PeerSense earns a fee at closing — paid by the borrower out of MARC loan proceeds at standard SBA borrower-paid commission. No retainers, no application fees, no upfront cost. Standard SBA placement fee 0.5–1.0% of loan amount.

If you operate a computer & electronic product manufacturing manufacturer in NAICS 334 with $5M–$50M electronics contract in revenue and need $5M revolving credit at 20-year term, share the financials + AR aging + inventory listing in the form below. PeerSense will return a MARC structure recommendation + indicative pricing within one business day.
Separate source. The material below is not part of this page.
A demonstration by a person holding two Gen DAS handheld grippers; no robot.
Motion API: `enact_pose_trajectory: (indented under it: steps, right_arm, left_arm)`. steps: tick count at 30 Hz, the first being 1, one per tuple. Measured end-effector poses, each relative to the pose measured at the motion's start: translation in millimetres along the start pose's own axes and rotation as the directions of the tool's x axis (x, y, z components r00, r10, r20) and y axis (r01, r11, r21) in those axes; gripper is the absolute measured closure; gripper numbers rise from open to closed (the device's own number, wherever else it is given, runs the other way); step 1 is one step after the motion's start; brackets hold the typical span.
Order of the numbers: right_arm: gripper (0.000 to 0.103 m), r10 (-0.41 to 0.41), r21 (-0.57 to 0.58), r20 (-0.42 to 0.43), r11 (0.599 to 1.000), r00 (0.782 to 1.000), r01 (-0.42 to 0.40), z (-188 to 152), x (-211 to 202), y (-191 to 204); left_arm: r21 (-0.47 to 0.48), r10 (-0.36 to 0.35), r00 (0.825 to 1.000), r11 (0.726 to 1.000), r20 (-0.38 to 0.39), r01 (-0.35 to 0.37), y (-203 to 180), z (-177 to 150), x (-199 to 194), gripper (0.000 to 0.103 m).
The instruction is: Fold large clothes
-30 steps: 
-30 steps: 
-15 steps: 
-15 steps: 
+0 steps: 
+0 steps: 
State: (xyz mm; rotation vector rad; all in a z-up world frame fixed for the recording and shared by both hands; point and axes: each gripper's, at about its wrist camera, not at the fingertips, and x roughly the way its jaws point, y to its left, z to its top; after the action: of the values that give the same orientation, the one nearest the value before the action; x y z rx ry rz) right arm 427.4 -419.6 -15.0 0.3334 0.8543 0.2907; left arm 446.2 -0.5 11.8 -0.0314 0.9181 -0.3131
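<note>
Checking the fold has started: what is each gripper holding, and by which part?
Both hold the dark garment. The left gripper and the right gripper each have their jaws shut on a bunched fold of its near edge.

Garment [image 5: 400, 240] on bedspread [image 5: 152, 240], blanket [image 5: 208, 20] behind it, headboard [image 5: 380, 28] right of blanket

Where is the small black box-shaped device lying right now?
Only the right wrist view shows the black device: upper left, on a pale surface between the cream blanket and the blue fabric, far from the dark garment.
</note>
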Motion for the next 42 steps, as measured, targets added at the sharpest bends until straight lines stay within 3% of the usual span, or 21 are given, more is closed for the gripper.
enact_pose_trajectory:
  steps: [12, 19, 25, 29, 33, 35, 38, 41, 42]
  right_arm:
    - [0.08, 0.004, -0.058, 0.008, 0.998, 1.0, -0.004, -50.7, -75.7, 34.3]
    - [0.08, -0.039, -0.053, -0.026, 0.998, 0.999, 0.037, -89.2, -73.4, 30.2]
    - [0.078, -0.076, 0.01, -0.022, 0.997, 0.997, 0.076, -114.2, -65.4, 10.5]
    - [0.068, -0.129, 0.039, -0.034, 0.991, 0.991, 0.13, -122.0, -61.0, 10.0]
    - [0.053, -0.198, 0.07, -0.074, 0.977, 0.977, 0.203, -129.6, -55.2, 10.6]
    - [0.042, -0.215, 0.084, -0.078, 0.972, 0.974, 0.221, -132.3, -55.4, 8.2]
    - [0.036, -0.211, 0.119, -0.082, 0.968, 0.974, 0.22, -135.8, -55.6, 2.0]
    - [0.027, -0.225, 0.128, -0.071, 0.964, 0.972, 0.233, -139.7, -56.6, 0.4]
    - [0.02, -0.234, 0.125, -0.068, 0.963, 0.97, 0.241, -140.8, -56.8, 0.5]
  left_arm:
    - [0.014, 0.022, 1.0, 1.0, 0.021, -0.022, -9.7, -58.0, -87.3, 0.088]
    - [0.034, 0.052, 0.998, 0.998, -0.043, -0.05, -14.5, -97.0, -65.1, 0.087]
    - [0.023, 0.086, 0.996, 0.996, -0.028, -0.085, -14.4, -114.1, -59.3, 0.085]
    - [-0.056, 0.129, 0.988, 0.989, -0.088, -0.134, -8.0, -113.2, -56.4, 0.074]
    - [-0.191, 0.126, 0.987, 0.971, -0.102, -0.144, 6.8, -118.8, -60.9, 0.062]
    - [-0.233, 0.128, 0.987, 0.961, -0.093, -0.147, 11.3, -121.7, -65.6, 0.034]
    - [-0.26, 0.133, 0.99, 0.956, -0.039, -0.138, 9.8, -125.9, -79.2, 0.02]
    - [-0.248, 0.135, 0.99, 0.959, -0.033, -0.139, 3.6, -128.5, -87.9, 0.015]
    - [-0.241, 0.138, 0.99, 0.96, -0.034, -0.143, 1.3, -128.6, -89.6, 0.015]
Other Manufacturing Sub-Sectors

**[Food Manufacturing (NAICS 311)](/learn/marc-naics-strategy/food-manufacturing)** (Tier 1) — 15–45 inventory cycle, 30–45 AR

**[Plastics & Rubber Products Manufacturing (NAICS 326)](/learn/marc-naics-strategy/plastics-rubber-manufacturing)** (Tier 1) — 40–80 inventory cycle, 45–75 AR

**[Fabricated Metal Product Manufacturing (NAICS 332)](/learn/marc-naics-strategy/fabricated-metal-products)** (Tier 1) — 50–90 inventory cycle, 45–75 AR

**[Machinery Manufacturing (NAICS 333)](/learn/marc-naics-strategy/machinery-manufacturing)** (Tier 1) — 90–180 inventory cycle, 60–90 AR

**[Transportation Equipment Manufacturing (NAICS 336)](/learn/marc-naics-strategy/transportation-equipment)** (Tier 1) — 60–120 inventory cycle, 45–75 AR

**[Chemical Manufacturing (NAICS 325)](/learn/marc-naics-strategy/chemical-manufacturing)** (Tier 2) — 45–90 inventory cycle, 45–60 AR

**[Miscellaneous Manufacturing (NAICS 339)](/learn/marc-naics-strategy/miscellaneous-manufacturing)** (Tier 2) — 45–120 inventory cycle, 30–60 AR

**[See the national pillar](/learn/marc-naics-strategy)** — full strategy, schema, and FAQ across all 8 NAICS sub-sectors.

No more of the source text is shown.